What this all points to is the fact that there are still big issues of legitimacy, solemnity, fairness, efficiency and efficacy at play in these debates, covid-19 or not. And it is still the case that, in England and Wales, there has really been no extensive public and Parliamentary debate about some of these fundamental principles. Futurologists are probably right that courts are moving, whether we like it or not, to greater remote and virtual working.

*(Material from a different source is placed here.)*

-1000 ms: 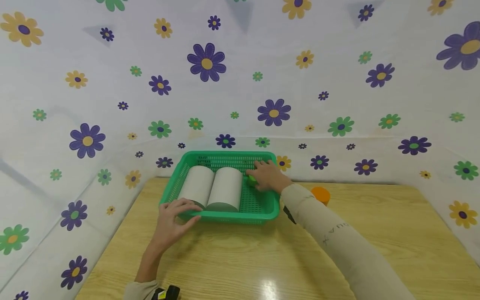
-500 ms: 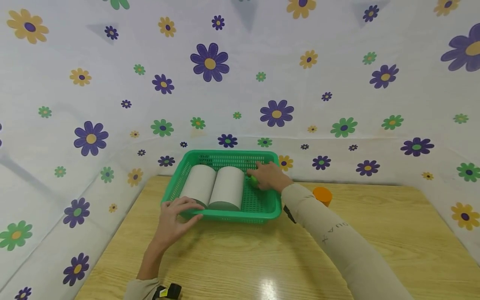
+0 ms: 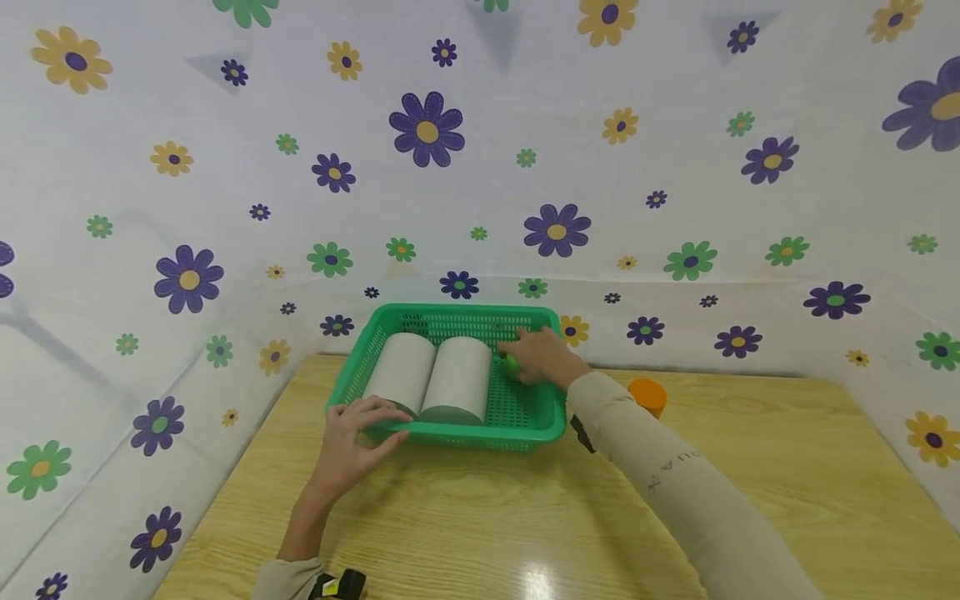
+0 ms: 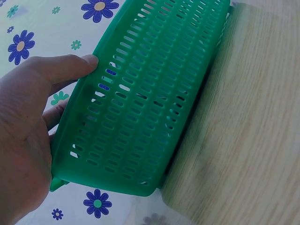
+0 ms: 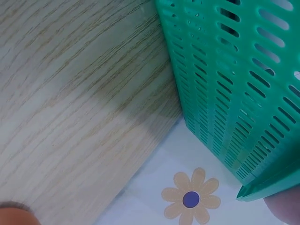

The Lord Chief Justice himself told Parliament on May 13 that ‘there will be no going back’ to how courts used to run pre-covid-19. It is therefore even more vital that, before covid-19 ways of working are made the ‘new normal’, that there is a clear debate had, by lawmakers and with the wider public, about when remote and online justice is appropriate— and when it is not. The pandemic may have given us a glimpse of what courts could look like but that does not mean that what was necessary in the crisis should be accepted as what justice ought to be in the future.